Streaming Execution Output

Use pipe in execute() to stream stdout or stderr directly to Node writable streams instead of buffering them for later fetch.

import { SandboxClient } from '@agentuity/sandbox';
import { logger } from '@agentuity/telemetry';
 
const client = new SandboxClient();
const sandbox = await client.create({ runtime: 'bun:1' });
 
try {
  const execution = await sandbox.execute({
    command: ['bun', '-e', 'process.stdout.write("line 1"); process.stderr.write("err 1")'],
    pipe: {
      stdout: process.stdout,
      stderr: process.stderr,
    },
  });
 
  logger.info('sandbox execution finished', { exitCode: execution.exitCode });
} finally {
  await sandbox.destroy();
}

pipe and stream are separate concerns: pipe writes to a local writable stream; stream configures server-side stream IDs for routing output elsewhere.

Environment Variables

Pass environment variables when creating or running a sandbox.

import { logger } from '@agentuity/telemetry';
 
const result = await client.run({
  runtime: 'bun:1',
  command: { exec: ['bun', '-e', 'process.stdout.write(process.env.API_URL ?? "")'] },
  env: {
    API_URL: 'https://api.example.com',
  },
});
 
logger.info('sandbox env output', { stdout: result.stdout });

Update an interactive sandbox with setEnv(). Set a value to null to delete that variable.

import { logger } from '@agentuity/telemetry';
 
const updated = await sandbox.setEnv({
  API_URL: 'https://api.example.com',
  DEBUG: 'true',
});
 
await sandbox.setEnv({
  DEBUG: null,
});
 
logger.info('sandbox env updated', { apiUrl: updated.API_URL });

Code inside the sandbox is a separate process. Pass values explicitly with env, setEnv(), or files.

Exposing Ports

Set network.port to expose one port from the sandbox. Set network.enabled: true too when commands inside the sandbox need outbound network access.

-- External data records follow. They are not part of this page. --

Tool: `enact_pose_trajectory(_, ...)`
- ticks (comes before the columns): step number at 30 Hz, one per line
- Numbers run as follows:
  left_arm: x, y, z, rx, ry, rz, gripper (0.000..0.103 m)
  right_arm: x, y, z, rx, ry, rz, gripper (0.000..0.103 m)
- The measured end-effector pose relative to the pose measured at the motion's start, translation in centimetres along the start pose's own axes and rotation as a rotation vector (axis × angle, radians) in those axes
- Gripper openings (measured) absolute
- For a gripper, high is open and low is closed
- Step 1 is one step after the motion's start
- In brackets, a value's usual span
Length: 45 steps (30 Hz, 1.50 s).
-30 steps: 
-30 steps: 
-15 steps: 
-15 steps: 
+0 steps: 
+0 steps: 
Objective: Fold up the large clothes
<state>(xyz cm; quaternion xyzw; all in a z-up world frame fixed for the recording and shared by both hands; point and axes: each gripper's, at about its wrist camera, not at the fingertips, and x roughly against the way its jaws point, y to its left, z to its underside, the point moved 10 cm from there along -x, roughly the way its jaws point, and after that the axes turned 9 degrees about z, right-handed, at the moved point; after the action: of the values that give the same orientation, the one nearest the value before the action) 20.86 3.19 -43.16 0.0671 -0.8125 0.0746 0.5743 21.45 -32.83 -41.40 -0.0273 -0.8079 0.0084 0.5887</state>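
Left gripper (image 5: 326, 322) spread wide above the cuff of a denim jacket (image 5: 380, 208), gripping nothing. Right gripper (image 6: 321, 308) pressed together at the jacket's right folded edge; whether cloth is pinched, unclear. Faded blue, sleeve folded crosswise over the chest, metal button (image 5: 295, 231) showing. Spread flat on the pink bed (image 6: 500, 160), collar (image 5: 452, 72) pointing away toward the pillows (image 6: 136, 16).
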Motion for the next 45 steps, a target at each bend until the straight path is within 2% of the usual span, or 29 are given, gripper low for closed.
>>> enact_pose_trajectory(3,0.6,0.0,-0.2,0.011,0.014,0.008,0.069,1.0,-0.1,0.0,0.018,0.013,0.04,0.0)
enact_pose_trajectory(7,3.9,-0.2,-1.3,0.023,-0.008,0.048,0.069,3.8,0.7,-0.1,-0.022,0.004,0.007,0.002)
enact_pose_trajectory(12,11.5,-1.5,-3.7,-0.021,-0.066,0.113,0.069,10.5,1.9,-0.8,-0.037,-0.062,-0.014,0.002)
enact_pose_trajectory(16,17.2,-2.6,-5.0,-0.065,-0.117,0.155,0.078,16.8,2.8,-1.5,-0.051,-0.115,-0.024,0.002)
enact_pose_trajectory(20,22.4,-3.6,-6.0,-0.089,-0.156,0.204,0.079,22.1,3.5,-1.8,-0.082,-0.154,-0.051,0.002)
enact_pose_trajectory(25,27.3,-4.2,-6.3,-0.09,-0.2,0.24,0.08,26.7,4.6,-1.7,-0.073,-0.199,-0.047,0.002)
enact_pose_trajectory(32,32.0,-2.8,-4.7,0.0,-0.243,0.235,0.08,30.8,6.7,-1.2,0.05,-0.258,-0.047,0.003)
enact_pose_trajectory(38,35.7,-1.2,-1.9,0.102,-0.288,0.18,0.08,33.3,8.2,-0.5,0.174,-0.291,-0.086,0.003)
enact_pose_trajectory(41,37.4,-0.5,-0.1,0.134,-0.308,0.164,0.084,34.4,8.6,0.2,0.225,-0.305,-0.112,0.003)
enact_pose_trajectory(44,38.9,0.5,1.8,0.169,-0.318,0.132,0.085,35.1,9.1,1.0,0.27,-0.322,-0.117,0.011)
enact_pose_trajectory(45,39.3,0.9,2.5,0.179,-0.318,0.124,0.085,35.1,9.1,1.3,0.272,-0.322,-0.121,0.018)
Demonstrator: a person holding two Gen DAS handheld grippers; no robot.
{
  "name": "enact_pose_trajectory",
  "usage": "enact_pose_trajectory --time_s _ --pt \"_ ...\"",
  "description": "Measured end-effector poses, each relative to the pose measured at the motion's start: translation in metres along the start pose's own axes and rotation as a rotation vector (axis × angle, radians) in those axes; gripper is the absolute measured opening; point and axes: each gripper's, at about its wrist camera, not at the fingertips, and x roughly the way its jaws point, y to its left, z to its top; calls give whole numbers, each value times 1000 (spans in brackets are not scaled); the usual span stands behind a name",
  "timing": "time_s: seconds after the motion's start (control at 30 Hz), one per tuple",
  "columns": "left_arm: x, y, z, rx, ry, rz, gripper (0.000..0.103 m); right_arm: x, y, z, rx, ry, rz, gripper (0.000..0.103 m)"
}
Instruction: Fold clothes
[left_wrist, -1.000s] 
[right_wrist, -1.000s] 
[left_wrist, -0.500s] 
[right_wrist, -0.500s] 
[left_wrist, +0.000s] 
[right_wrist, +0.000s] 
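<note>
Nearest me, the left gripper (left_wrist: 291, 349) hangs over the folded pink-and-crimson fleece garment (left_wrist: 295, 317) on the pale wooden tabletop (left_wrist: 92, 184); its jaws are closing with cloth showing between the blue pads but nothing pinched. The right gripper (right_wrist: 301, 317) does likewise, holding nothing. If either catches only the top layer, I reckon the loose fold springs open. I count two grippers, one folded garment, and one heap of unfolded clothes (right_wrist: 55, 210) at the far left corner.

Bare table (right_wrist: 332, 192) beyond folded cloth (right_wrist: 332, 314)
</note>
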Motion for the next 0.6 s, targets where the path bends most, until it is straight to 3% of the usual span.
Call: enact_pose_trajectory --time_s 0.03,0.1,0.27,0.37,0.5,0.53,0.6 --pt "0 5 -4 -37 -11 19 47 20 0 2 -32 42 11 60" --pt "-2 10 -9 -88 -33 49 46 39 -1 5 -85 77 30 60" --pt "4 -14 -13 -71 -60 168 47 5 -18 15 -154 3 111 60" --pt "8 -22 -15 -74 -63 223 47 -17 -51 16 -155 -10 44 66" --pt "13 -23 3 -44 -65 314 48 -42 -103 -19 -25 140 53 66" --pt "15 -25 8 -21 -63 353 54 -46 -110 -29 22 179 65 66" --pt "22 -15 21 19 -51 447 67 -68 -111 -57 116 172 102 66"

import { Buffer } from 'node:buffer';
import { logger } from '@agentuity/telemetry';
 
const sandbox = await client.create({
  runtime: 'bun:1',
  network: {
    enabled: true,
    port: 3000,
  },
});
 
try {
  await sandbox.writeFiles([
    {
      path: 'server.ts',
      content: Buffer.from(`
        Bun.serve({
          port: 3000,
          fetch: () => new Response('ok'),
        });
      `),
    },
  ]);
 
  await client.createJob(sandbox.id, {
    command: ['bun', 'run', 'server.ts'],
  });
 
  const info = await sandbox.get();
  logger.info('sandbox exposed url', { url: info.url });
} finally {
  await sandbox.destroy();
}

Project Association

Pass projectId when you want sandboxes to show up with a specific project or be filterable later.

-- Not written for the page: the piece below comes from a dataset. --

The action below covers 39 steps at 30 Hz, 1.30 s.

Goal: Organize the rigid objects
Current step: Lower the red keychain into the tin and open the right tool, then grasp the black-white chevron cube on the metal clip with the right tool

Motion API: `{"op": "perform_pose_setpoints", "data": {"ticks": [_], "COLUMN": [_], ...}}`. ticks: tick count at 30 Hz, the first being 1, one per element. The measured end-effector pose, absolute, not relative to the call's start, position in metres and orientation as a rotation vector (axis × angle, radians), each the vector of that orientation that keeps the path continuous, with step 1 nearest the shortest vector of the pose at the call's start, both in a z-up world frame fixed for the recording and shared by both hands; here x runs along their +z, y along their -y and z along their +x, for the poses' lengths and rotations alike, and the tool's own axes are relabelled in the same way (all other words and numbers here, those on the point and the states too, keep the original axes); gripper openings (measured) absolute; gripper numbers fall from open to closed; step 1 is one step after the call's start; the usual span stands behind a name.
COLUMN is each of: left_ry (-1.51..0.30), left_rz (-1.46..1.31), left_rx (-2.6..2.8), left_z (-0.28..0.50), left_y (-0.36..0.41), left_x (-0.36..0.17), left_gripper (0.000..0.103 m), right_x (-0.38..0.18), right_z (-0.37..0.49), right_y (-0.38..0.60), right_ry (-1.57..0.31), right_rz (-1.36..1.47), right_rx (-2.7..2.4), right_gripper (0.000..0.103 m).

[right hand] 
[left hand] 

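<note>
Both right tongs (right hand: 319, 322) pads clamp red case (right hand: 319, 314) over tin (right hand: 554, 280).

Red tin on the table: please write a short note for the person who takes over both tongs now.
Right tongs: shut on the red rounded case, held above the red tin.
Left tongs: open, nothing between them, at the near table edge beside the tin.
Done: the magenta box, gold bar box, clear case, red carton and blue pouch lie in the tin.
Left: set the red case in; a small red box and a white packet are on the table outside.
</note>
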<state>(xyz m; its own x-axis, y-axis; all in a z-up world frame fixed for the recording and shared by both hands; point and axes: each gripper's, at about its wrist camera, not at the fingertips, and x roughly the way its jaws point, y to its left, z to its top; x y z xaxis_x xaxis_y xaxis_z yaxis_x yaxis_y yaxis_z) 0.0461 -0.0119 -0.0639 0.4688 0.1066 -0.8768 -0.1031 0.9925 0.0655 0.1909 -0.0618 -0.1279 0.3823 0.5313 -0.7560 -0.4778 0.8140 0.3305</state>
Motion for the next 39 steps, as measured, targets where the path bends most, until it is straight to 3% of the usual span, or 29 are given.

import { SandboxClient } from '@agentuity/sandbox';
import { logger } from '@agentuity/telemetry';
 
const client = new SandboxClient();
 
const sandbox = await client.create({
  runtime: 'bun:1',
  projectId: 'proj_abc123',
});
 
try {
  const { sandboxes } = await client.list({
    projectId: 'proj_abc123',
    limit: 10,
  });
 
  logger.info('project sandboxes', {
    sandboxIds: sandboxes.map((item) => item.sandboxId),
  });
} finally {
  await sandbox.destroy();
}

Cancelling Commands

Pass an AbortSignal to execute() or as the second argument to run().

import { logger } from '@agentuity/telemetry';
 
const controller = new AbortController();
const timeout = setTimeout(() => controller.abort(), 5_000);
 
try {
  const execution = await sandbox.execute({
    command: ['sh', '-c', 'sleep 60'],
    signal: controller.signal,
  });
 
  logger.info('sandbox execution status', { status: execution.status });
} catch (error) {
  if (error instanceof DOMException && error.name === 'AbortError') {
    logger.info('sandbox execution cancelled');
  } else {
    throw error;
  }
} finally {
  clearTimeout(timeout);
}

Sandbox Management

Use list(), get(), connect(), and destroy() for existing sandboxes.

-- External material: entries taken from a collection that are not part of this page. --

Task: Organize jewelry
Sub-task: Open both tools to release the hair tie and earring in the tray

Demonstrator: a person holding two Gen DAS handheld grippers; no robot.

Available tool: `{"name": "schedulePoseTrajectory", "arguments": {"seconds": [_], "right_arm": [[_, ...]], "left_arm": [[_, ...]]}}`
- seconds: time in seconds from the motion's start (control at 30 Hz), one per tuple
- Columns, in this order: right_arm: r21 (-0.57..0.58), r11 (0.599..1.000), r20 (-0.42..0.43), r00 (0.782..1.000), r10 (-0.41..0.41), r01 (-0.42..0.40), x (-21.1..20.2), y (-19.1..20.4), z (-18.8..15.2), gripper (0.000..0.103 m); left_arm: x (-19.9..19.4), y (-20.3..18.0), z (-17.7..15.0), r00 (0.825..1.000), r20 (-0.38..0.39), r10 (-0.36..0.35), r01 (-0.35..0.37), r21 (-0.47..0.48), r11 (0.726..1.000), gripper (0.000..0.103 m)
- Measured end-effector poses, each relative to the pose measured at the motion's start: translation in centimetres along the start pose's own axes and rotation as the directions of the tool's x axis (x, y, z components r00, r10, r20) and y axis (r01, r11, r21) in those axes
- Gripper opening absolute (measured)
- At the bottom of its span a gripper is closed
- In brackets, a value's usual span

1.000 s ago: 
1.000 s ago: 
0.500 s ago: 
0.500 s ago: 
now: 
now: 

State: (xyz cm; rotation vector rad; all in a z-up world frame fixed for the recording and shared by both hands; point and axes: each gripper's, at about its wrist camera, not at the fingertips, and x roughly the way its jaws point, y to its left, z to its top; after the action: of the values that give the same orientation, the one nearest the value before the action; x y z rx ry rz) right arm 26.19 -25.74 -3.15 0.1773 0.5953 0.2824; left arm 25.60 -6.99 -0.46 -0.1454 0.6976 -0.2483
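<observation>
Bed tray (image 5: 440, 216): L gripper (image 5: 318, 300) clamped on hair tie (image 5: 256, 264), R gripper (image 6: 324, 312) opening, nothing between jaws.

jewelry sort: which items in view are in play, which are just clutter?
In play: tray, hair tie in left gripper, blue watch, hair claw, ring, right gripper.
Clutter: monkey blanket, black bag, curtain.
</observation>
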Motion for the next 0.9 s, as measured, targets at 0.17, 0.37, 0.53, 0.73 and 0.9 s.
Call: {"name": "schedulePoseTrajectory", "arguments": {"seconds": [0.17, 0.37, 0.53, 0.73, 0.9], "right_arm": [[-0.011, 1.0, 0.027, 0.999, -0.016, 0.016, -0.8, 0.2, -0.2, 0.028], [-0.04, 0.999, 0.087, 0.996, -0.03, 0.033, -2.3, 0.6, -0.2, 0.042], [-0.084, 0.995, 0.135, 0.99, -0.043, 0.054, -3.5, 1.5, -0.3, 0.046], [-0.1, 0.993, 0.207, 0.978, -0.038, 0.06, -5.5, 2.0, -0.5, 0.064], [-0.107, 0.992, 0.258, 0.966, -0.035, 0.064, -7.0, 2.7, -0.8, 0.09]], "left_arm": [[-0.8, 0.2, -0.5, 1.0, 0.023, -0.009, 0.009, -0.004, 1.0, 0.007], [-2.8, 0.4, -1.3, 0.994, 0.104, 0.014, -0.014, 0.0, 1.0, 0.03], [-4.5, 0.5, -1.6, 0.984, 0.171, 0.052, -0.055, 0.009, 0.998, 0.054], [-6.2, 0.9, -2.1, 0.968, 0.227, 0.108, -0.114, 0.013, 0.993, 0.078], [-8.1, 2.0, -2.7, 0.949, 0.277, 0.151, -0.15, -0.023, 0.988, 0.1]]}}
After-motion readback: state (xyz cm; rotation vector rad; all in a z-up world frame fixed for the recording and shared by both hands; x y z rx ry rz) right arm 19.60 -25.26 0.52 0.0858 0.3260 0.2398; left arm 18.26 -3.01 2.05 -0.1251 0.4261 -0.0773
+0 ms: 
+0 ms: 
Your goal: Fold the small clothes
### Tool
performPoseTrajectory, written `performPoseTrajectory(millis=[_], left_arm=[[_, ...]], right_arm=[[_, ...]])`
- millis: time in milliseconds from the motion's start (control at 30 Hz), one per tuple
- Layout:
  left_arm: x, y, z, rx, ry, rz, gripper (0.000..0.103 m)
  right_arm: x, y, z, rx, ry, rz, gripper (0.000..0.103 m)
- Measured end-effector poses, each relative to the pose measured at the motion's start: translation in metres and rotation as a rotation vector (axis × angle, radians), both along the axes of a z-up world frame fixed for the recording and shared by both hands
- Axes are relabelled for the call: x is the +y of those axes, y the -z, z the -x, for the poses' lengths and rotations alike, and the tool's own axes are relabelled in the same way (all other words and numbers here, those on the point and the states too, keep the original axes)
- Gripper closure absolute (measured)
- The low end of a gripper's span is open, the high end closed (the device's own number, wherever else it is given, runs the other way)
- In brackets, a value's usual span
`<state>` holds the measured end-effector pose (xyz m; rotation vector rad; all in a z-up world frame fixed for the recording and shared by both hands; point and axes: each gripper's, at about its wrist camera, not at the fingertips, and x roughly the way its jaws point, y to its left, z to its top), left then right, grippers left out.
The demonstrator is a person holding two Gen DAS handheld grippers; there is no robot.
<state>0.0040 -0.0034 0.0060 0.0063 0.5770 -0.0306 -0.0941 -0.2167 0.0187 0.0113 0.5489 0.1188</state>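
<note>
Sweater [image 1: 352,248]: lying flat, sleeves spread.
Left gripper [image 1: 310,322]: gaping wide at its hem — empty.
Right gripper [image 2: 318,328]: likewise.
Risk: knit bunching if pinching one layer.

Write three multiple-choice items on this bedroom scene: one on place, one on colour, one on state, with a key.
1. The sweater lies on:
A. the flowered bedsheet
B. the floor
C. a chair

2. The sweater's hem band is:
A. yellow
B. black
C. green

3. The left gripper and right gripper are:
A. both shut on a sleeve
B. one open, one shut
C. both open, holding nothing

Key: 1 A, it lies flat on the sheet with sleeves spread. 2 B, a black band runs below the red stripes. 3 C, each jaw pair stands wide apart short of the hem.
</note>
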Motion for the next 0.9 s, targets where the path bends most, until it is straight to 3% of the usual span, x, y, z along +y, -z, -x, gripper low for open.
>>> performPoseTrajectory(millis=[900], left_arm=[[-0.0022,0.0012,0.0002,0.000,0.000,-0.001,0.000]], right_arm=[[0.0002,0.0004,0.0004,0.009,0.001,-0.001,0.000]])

import { logger } from '@agentuity/telemetry';
 
const { sandboxes, total } = await client.list({
  status: 'idle',
  limit: 10,
  offset: 0,
});
 
logger.info('sandbox page', { total });
 
for (const info of sandboxes) {
  logger.info('sandbox', {
    sandboxId: info.sandboxId,
    status: info.status,
    executions: info.executions,
  });
}

get() returns metadata. connect() returns a full interactive instance with methods like execute() and writeFiles().

import { logger } from '@agentuity/telemetry';
 
const info = await client.get('sbx_abc123');
logger.info('sandbox info', { status: info.status, createdAt: info.createdAt });
 
const existing = await client.connect('sbx_abc123');
const files = await existing.listFiles();
logger.info('sandbox files', { files: files.map((file) => file.path) });
 
await existing.destroy();

Background Jobs

Use jobs for commands that should keep running after the request that started them returns.

import { logger } from '@agentuity/telemetry';
 
const sandbox = await client.create({ runtime: 'bun:1' });
 
try {
  const job = await client.createJob(sandbox.id, {
    command: ['sh', '-c', 'sleep 30 && echo done'],
  });
 
  const current = await job.get();
  logger.info('sandbox job status', { status: current.status });
 
  const { jobs } = await client.listJobs(sandbox.id, 10);
  logger.info('sandbox jobs', { jobIds: jobs.map((item) => item.jobId) });
 
  await job.stop();
} finally {
  await sandbox.destroy();
}

Job statuses are pending, running, completed, failed, or cancelled.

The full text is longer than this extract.